Activity ▸
Reproduce the listing word for word, leaving every picture behind.

# # # # # # #

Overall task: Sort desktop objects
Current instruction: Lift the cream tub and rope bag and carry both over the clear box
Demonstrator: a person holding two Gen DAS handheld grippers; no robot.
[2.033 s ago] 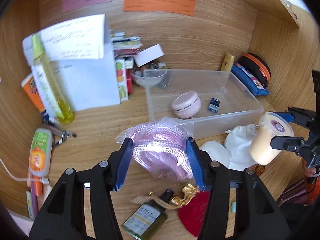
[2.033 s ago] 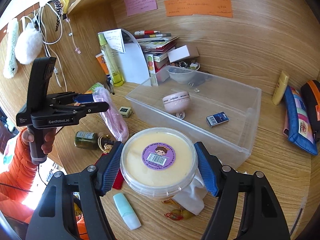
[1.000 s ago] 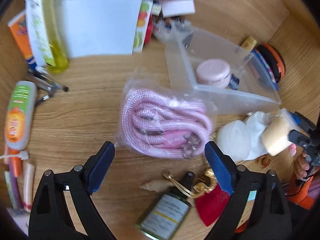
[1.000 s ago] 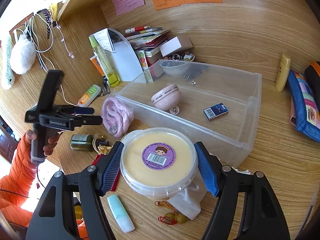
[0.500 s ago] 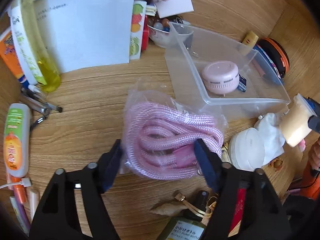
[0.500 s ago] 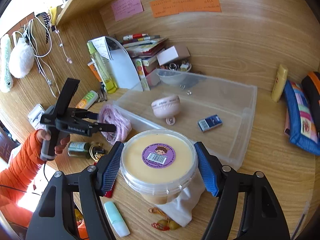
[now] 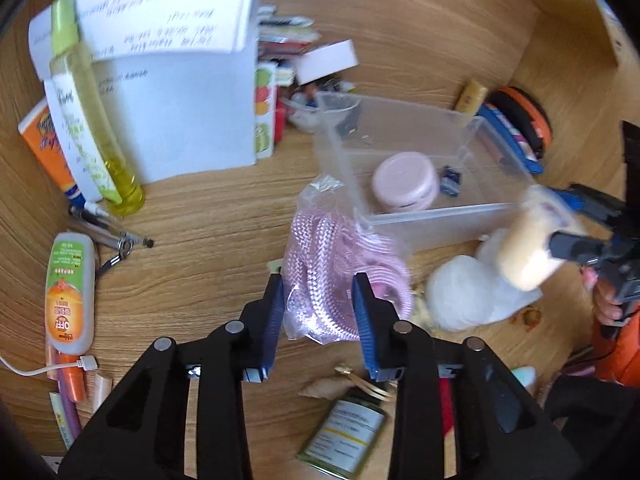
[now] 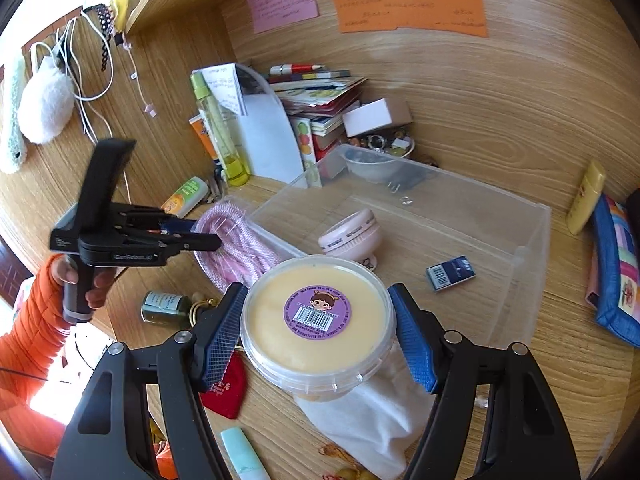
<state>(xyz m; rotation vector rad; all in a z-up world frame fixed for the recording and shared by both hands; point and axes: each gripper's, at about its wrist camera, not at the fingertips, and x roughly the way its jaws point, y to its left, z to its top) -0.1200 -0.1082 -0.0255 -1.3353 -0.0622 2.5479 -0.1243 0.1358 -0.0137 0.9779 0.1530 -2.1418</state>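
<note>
The cream tub (image 7: 528, 246) smears with motion blur at the right of the left wrist view, label unreadable. The green bottle (image 7: 348, 436) runs off the bottom edge behind the finger. Writing on the orange note (image 8: 408, 10), upper right, is too small to read.

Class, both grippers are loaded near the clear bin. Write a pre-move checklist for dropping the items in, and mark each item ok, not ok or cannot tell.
1. Left gripper shut on the rope bag: ok; its jaws have just been closing and the pads press the bag.
2. Right gripper shut on the tub: ok.
3. Bin has bare floor: ok; only the pink fan and a small blue box lie inside.
4. Rope bag clear of the bin wall: cannot tell; they overlap in both views.
5. Tub lid sealed: cannot tell.
</note>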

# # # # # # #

Exercise answer ▸
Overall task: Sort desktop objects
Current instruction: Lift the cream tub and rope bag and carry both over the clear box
Demonstrator: a person holding two Gen DAS handheld grippers; no robot.
[2.033 s ago] 
[2.033 s ago] 
[1.000 s ago] 
[1.000 s ago] 
[0.500 s ago] 
[0.500 s ago] 
[now] 
[now] 
<state>(xyz m; rotation vector rad; all in a z-up world frame fixed for the recording and shared by both hands; point and axes: each gripper's, at about its wrist camera, not at the fingertips, and x roughly the way its jaws point, y to its left, z to its top) -0.1200 -0.1082 -0.0255 -1.3353 -0.0622 2.5479 -0.1243 0.1358 -0.0137 0.9779 0.1530 -2.1418</state>
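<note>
The cream tub (image 7: 528, 246) smears with motion blur at the right of the left wrist view, label unreadable. The green bottle (image 7: 348, 436) runs off the bottom edge behind the finger. Writing on the orange note (image 8: 408, 10), upper right, is too small to read.

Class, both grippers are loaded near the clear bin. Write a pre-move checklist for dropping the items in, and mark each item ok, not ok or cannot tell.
1. Left gripper shut on the rope bag: ok; its jaws have just been closing and the pads press the bag.
2. Right gripper shut on the tub: ok.
3. Bin has bare floor: ok; only the pink fan and a small blue box lie inside.
4. Rope bag clear of the bin wall: cannot tell; they overlap in both views.
5. Tub lid sealed: cannot tell.
</note>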

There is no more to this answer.